• Exercise data:
┌──

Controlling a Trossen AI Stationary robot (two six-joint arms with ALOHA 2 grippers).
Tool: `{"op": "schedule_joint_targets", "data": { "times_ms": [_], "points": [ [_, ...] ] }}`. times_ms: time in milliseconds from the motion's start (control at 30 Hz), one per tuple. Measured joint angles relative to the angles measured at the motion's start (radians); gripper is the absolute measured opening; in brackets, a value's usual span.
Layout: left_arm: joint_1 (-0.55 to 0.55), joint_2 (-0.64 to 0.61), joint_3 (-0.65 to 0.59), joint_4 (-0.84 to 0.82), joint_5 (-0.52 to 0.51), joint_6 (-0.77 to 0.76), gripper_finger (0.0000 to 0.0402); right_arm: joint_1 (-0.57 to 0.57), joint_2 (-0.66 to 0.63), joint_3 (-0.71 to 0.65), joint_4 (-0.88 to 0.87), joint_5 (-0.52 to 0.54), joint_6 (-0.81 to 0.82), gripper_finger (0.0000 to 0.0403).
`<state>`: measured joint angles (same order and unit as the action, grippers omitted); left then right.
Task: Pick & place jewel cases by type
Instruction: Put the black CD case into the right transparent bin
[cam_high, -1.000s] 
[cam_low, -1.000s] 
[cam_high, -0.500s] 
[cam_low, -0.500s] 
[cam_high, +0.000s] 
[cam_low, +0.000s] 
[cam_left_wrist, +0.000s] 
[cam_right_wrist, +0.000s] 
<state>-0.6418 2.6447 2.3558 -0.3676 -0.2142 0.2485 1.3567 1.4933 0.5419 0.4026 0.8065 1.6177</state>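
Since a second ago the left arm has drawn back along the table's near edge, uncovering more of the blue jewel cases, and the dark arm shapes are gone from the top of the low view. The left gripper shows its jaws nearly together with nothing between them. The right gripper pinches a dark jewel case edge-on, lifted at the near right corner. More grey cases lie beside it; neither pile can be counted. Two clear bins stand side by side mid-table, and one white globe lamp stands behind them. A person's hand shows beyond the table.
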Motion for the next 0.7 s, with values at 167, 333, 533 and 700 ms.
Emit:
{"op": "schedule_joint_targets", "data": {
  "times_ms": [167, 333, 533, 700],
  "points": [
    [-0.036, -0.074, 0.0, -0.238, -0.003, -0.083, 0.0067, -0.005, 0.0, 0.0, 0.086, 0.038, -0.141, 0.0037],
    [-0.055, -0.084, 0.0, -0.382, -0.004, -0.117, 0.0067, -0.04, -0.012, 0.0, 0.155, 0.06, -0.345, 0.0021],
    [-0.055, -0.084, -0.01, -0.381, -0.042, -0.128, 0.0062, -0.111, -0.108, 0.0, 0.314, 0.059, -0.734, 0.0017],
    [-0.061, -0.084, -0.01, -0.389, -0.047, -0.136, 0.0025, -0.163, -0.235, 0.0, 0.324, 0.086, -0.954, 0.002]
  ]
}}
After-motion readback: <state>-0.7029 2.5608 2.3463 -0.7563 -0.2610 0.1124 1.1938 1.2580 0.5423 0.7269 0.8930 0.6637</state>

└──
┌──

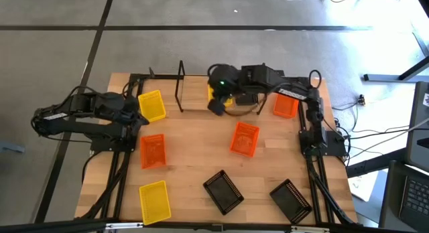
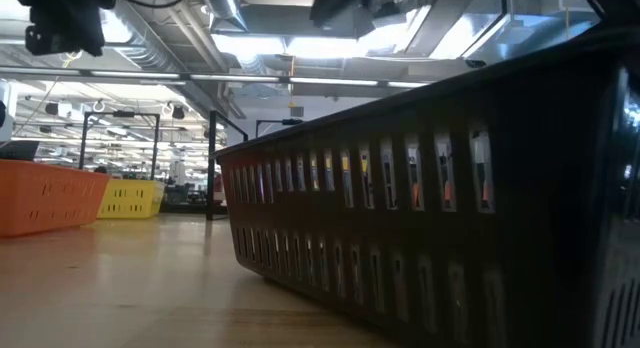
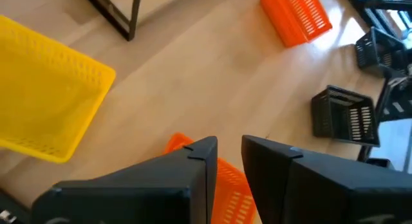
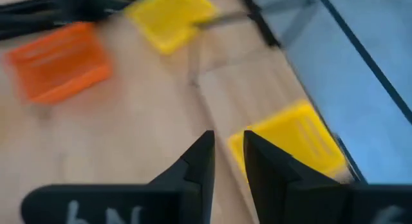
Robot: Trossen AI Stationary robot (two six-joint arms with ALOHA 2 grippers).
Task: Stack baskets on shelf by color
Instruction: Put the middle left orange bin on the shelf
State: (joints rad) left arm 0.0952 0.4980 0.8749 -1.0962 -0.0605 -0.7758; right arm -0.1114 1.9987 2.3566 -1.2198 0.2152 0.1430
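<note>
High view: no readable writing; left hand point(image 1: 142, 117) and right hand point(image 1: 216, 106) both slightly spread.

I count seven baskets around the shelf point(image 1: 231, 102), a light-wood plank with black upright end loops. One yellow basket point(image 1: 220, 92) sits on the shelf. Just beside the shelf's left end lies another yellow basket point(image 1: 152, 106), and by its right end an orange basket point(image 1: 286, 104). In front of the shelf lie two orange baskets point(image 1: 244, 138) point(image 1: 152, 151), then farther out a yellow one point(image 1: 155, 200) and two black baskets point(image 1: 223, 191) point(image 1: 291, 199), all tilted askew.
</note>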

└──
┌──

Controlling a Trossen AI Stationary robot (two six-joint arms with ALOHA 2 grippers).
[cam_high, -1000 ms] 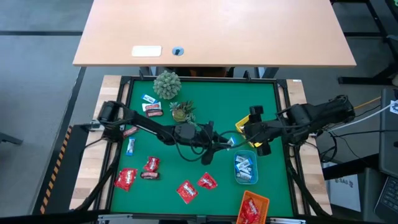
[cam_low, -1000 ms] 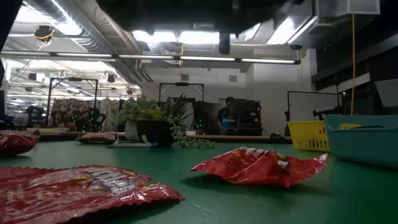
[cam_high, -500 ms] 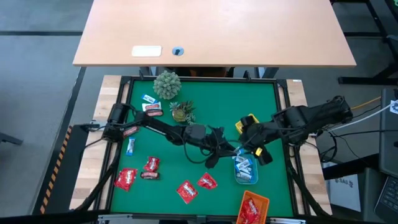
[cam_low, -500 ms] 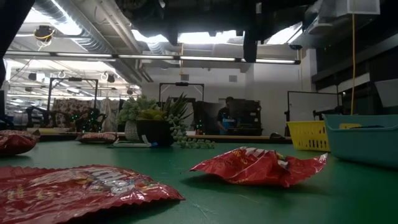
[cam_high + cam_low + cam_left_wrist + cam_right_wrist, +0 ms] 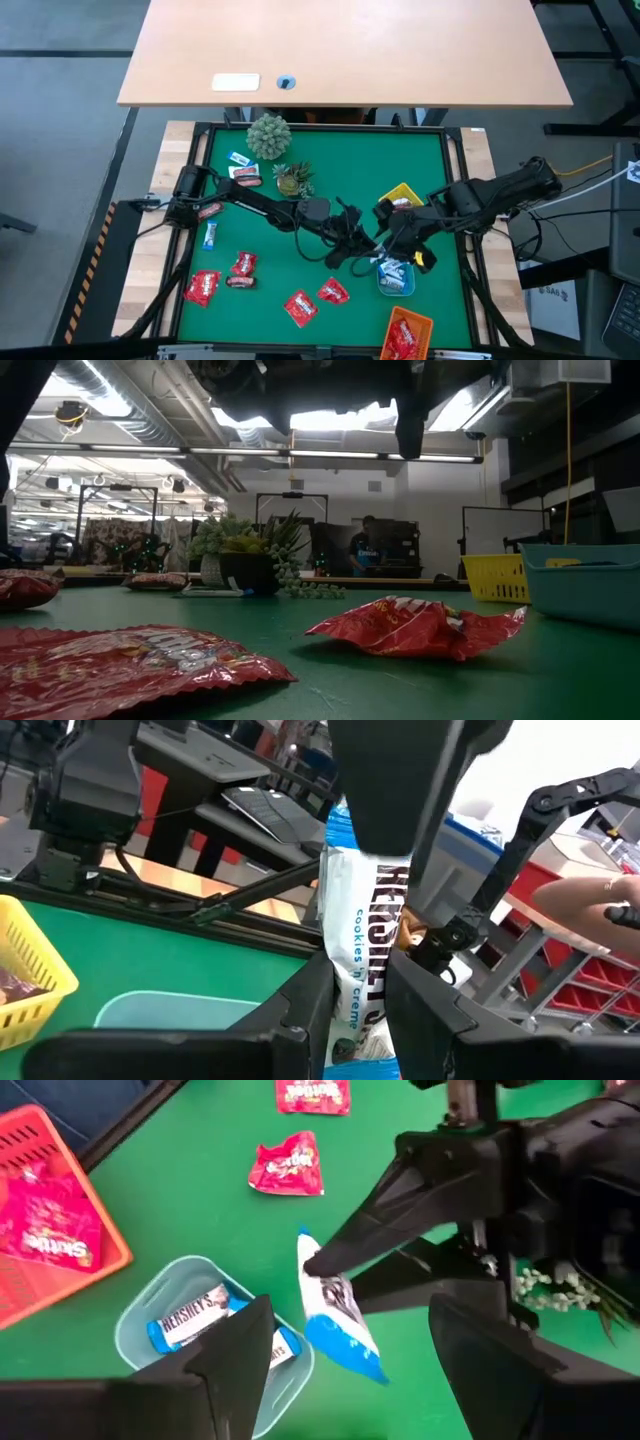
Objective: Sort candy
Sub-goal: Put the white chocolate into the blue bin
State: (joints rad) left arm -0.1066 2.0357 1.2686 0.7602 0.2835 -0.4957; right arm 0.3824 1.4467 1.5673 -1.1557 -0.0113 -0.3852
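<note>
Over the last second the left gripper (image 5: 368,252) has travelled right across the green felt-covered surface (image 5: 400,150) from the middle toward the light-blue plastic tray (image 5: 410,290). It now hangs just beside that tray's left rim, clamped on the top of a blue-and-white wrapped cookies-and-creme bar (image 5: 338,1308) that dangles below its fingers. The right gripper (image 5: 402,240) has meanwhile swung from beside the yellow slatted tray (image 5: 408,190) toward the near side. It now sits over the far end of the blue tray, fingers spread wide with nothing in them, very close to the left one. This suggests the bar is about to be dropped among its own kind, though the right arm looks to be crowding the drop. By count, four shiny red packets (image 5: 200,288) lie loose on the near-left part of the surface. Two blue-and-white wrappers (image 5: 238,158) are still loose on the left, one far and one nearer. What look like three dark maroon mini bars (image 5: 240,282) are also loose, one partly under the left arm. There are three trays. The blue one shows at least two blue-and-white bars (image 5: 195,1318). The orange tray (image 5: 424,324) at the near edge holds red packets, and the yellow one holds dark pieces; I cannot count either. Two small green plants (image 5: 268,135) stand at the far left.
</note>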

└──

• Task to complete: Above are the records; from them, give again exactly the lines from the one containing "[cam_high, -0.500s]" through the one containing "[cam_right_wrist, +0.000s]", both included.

• Answer below:
[cam_high, -0.500s] 
[cam_low, -0.500s] 
[cam_high, +0.000s] 
[cam_low, +0.000s] 
[cam_left_wrist, +0.000s] 
[cam_right_wrist, +0.000s] 

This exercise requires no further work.